▶ **PROBLEM STATEMENT**
Copy the entries below exactly; any picture among them should be left out.

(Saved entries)
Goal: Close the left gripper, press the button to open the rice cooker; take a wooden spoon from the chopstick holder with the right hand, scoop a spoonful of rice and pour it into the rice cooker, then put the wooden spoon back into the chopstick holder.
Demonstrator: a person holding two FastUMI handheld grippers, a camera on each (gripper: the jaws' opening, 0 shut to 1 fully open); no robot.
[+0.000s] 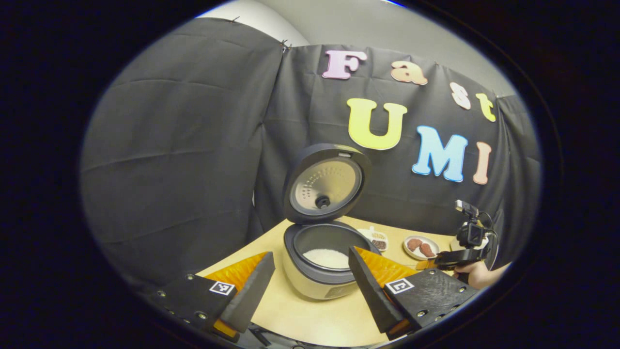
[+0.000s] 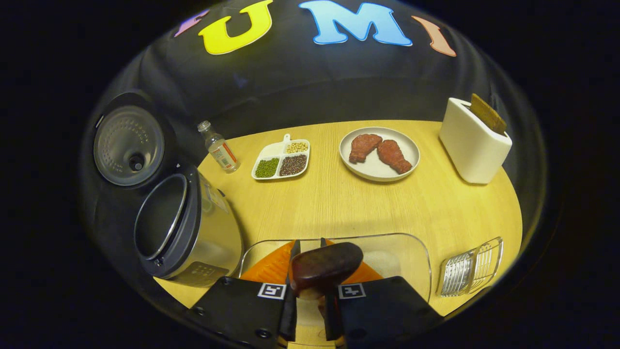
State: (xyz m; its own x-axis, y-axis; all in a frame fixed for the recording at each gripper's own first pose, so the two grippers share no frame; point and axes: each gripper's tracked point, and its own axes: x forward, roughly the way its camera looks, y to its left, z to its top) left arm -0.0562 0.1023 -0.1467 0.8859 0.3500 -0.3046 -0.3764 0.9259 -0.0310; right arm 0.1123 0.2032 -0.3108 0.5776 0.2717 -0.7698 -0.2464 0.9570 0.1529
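Observation:
The rice cooker stands open on the wooden table, its lid tipped up and back, with white rice in the pot. My left gripper is open, one finger on each side of the cooker's front, touching nothing. In the right gripper view, my right gripper is shut on a dark wooden spoon, held low over a clear glass dish with pale rice in it. The cooker is to its left. In the left gripper view, the right gripper and a hand are at the far right.
A white box with a brown slab sticking out stands at the back right. A clear ribbed holder lies at the right edge. A plate with two pieces of meat, a divided bean tray and a small bottle sit along the back.

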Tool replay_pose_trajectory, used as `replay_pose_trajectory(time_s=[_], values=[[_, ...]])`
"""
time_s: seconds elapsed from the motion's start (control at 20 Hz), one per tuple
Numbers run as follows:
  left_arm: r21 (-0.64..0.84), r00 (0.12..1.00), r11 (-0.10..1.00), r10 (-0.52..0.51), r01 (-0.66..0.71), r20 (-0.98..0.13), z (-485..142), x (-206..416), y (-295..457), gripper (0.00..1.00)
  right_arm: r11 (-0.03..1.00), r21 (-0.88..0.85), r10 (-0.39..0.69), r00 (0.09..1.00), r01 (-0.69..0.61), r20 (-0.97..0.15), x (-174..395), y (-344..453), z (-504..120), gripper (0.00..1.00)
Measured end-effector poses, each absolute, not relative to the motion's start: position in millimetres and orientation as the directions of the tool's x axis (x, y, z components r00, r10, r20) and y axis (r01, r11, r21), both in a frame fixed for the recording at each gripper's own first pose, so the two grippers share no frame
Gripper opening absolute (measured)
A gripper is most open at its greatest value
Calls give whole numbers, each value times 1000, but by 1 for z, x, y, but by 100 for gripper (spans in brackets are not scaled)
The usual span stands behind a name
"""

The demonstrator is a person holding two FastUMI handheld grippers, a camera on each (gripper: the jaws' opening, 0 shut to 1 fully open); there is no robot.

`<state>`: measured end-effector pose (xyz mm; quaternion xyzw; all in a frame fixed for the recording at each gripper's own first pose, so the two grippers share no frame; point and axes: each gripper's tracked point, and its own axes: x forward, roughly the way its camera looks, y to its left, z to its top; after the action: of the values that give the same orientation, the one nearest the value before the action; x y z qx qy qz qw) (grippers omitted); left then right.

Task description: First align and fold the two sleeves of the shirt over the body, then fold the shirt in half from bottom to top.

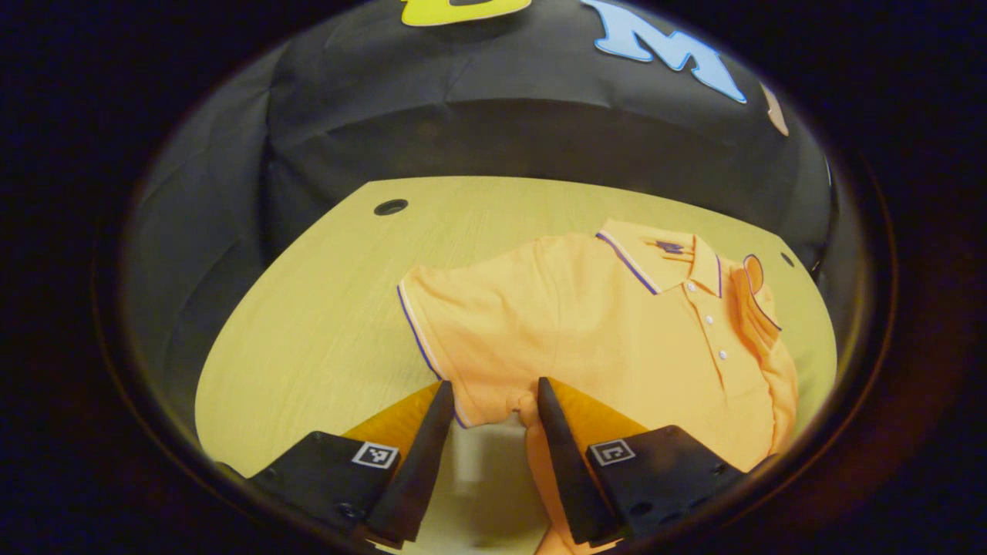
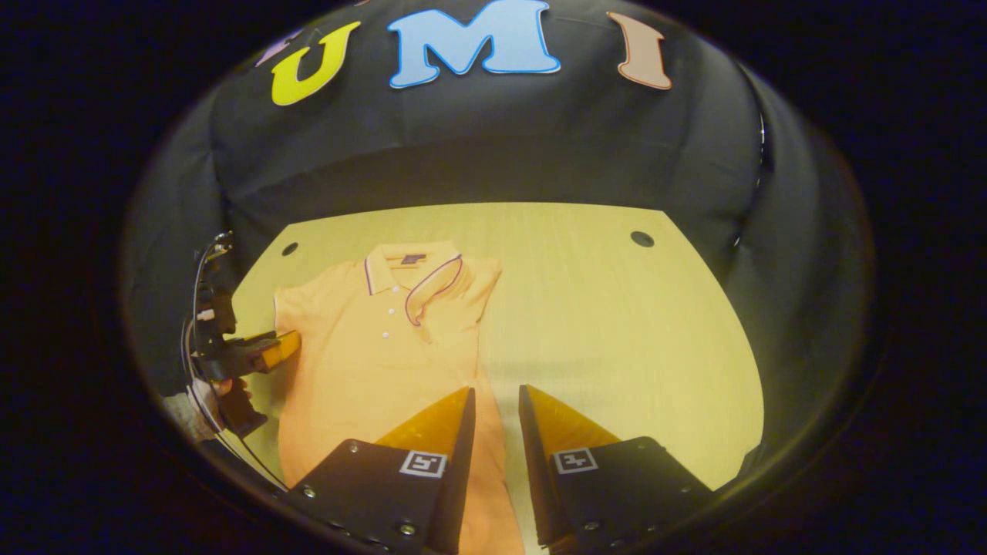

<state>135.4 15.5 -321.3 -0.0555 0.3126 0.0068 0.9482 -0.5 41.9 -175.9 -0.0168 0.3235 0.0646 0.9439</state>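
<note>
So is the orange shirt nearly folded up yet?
Not yet, about a third. One sleeve already lies folded over the shirt chest. The left gripper is at the other sleeve, open around its lower edge; that sleeve lies spread on the table. The right gripper hangs open by the shirt's folded side. The bottom-to-top fold is left.

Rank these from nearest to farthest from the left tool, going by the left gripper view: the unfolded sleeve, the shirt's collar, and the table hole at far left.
1. unfolded sleeve: its lower edge lies between the left tool's fingers.
2. collar: farther back, to the right.
3. table hole: farthest, near the back-left edge.
</note>
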Motion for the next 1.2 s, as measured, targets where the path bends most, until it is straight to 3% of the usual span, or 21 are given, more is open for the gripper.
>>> replay_pose_trajectory(time_s=[0.1, 0.25, 0.35, 0.45, 0.55, 0.6, 0.7, 0.75, 0.9, 1.0, 1.05, 1.1, 1.2], values=[[-112, 809, 993, -35, -38, -587, -321, 138, 15, 57, 991, 10, 111, 778, -134, -618, -2, 41, -178, 36], [-125, 815, 992, -49, -29, -578, -320, 138, 17, 37, 990, 12, 115, 775, -137, -622, -3, 40, -179, 36], [-116, 814, 993, -52, -19, -578, -321, 138, 17, 38, 990, 10, 115, 775, -139, -621, -4, 41, -179, 36], [-108, 812, 994, -45, -23, -583, -319, 138, 17, 22, 990, 9, 118, 774, -143, -622, -5, 42, -180, 36], [-93, 811, 995, -29, -31, -584, -319, 139, 17, 22, 989, 10, 119, 773, -145, -623, -6, 42, -180, 36], [-88, 811, 995, -23, -36, -585, -318, 140, 16, 13, 989, 10, 120, 772, -145, -624, -7, 42, -182, 36], [-68, 810, 997, -7, -41, -586, -318, 140, 15, 13, 990, 10, 118, 774, -143, -623, -8, 41, -182, 31], [-55, 813, 998, -1, -38, -582, -315, 141, 14, 13, 990, 12, 118, 774, -141, -623, -9, 40, -182, 36], [-9, 838, 1000, -2, -4, -546, -296, 147, 4, 13, 991, 19, 113, 773, -129, -624, -14, 37, -185, 36], [21, 858, 999, -26, 42, -513, -279, 152, -11, 14, 993, 32, 110, 771, -116, -627, -17, 33, -187, 36], [36, 866, 997, -42, 69, -498, -271, 154, -20, 14, 993, 39, 109, 771, -108, -627, -18, 32, -188, 31], [49, 873, 994, -62, 97, -483, -263, 155, -31, 13, 994, 46, 107, 771, -100, -628, -19, 31, -190, 36], [68, 884, 985, -110, 158, -455, -247, 157, -58, 13, 995, 56, 102, 772, -85, -628, -22, 28, -191, 36]])
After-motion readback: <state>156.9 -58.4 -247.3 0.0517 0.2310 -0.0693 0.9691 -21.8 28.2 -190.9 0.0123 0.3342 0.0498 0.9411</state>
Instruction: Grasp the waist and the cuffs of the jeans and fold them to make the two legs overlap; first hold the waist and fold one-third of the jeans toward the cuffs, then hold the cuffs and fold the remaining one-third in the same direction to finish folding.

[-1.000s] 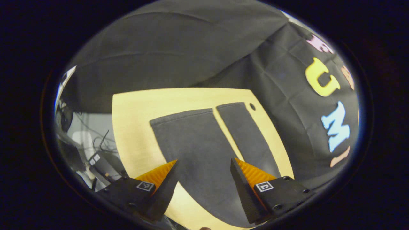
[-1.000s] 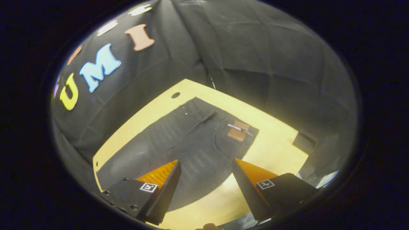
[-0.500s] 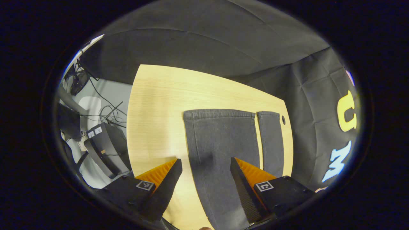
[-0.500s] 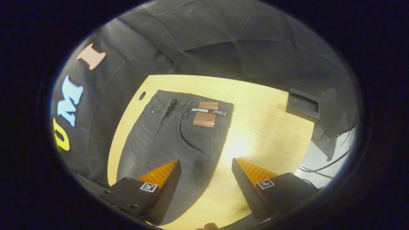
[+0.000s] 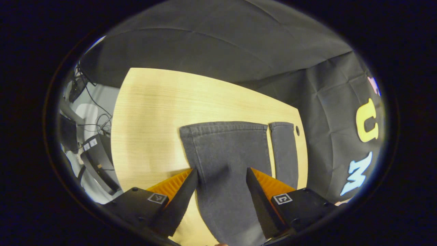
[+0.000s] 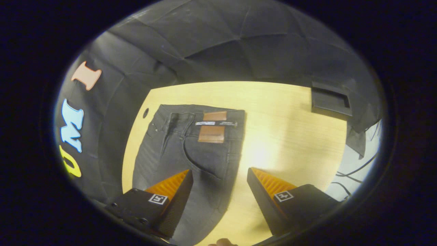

▶ **RESULT**
Goal: Close the left gripper, press the button to open the rice cooker; take a wooden spoon from the chopstick holder with the right hand, scoop a spoonful of rice and pour it into the rice cooker, then put the wooden spoon back into the chopstick holder.
Demonstrator: a person holding two FastUMI handheld grippers, a camera on each (gripper: the jaws' opening, 0 shut to 1 fully open); no robot.
[+0.000s] 
[+0.000s] 
State: (xyz m; its own x-axis, y-axis; all in a frame fixed for the recording at each gripper's own first pose, so the two grippers share no frame; point and axes: each gripper's tracked point, and its own axes: x forward, roughly the way its camera looks, y to its left, z to its top) left arm -0.0562 0.1023 -0.1467 0.8859 0.3500 -0.3046 -0.3764 0.9259 -0.0310; right arm 0.1123 0.2032 -0.3108 0.5776 0.2717 -0.7698 -0.2464 0.9570 0.1529
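Observation:
The rice cooker stands open on the wooden table, its lid tipped up and back, with white rice in the pot. My left gripper is open, one finger on each side of the cooker's front, touching nothing. In the right gripper view, my right gripper is shut on a dark wooden spoon, held low over a clear glass dish with pale rice in it. The cooker is to its left. In the left gripper view, the right gripper and a hand are at the far right.
A white box with a brown slab sticking out stands at the back right. A clear ribbed holder lies at the right edge. A plate with two pieces of meat, a divided bean tray and a small bottle sit along the back.
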
Tool replay_pose_trajectory, used as `replay_pose_trajectory(time_s=[_], values=[[_, ...]])`
"""
time_s: seconds elapsed from the motion's start (control at 20 Hz), one per tuple
Numbers run as follows:
  left_arm: r21 (-0.64..0.84), r00 (0.12..1.00), r11 (-0.10..1.00), r10 (-0.52..0.51), r01 (-0.66..0.71), r20 (-0.98..0.13), z (-485..142), x (-206..416), y (-295..457), gripper (0.00..1.00)
  right_arm: r11 (-0.03..1.00), r21 (-0.88..0.85), r10 (-0.39..0.69), r00 (0.09..1.00), r01 (-0.69..0.61), r20 (-0.97..0.15), x (-174..395), y (-344..453), z (-504..120), gripper (0.00..1.00)
Measured end-effector poses, each absolute, not relative to the motion's start: position in millimetres and orientation as the directions of the tool's x axis (x, y, z components r00, r10, r20) and y axis (r01, r11, r21), both in a frame fixed for the recording at each gripper's own first pose, so the two grippers share no frame
Gripper opening absolute (measured)
A gripper is most open at its greatest value
Calls give whole numbers, each value times 1000, but by 1 for z, x, y, but by 100 for gripper (spans in brackets are not scaled)
The usual span stands behind a name
"""

The demonstrator is a person holding two FastUMI handheld grippers, a camera on each (gripper: the jaws' opening, 0 shut to 1 fully open); there is no robot.

`<state>`: measured end-effector pose (xyz mm; quaternion xyzw; all in a frame fixed for the recording at each gripper's own first pose, so the two grippers share no frame; point and axes: each gripper's tracked point, and its own axes: x forward, roughly the way its camera looks, y to its left, z to its top; after the action: of the values that give the same orientation, the one nearest the value before the action; x y z qx qy qz qw) (grippers omitted); left then right.

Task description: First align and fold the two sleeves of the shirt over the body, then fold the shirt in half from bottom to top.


<state>135.4 15.5 -321.3 -0.0555 0.3126 0.0068 0.9482 -0.5 41.9 -175.9 -0.0168 0.3235 0.0646 0.9439</state>
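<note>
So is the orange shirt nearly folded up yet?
Not yet, about a third. One sleeve already lies folded over the shirt chest. The left gripper is at the other sleeve, open around its lower edge; that sleeve lies spread on the table. The right gripper hangs open by the shirt's folded side. The bottom-to-top fold is left.

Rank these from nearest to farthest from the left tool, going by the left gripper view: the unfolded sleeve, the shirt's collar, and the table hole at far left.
1. unfolded sleeve: its lower edge lies between the left tool's fingers.
2. collar: farther back, to the right.
3. table hole: farthest, near the back-left edge.
</note>
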Motion for the next 1.2 s, as measured, targets where the path bends most, until it is straight to 3% of the usual span, or 21 are given, more is open for the gripper.
>>> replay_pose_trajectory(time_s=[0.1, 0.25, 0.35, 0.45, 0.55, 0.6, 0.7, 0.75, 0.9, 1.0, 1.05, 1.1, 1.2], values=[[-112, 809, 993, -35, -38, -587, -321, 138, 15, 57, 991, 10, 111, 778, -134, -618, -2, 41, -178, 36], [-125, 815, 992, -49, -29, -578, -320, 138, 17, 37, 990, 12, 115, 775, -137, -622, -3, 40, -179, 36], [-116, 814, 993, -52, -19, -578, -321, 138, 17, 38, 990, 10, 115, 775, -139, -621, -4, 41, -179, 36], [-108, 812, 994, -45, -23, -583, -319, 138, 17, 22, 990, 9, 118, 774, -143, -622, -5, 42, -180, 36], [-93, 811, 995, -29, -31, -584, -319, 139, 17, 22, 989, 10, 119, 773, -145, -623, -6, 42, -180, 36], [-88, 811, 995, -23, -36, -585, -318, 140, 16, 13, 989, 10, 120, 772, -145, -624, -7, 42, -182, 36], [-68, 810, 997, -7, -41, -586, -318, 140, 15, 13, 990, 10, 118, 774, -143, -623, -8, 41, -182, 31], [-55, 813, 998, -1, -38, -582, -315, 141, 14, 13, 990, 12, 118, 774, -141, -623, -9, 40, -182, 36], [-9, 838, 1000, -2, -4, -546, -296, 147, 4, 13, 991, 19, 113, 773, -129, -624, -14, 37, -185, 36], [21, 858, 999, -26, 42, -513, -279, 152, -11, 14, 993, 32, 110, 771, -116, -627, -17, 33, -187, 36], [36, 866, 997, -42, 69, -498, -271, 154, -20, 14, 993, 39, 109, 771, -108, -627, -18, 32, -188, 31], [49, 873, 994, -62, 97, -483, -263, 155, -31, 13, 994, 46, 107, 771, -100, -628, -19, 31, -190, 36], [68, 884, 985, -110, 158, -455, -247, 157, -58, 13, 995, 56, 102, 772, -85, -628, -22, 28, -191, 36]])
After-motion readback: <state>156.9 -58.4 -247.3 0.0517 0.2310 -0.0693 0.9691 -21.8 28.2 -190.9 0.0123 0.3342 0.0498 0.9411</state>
Instruction: Grasp the waist and the cuffs of the jeans and fold them to make the two legs overlap; first hold the waist and fold one-third of the jeans toward the cuffs, then hold the cuffs and fold the remaining one-third in the same direction to finish folding.

[-1.000s] 
[-1.000s] 
[-0.500s] 
[-0.500s] 
[+0.000s] 
[+0.000s] 

This output is complete.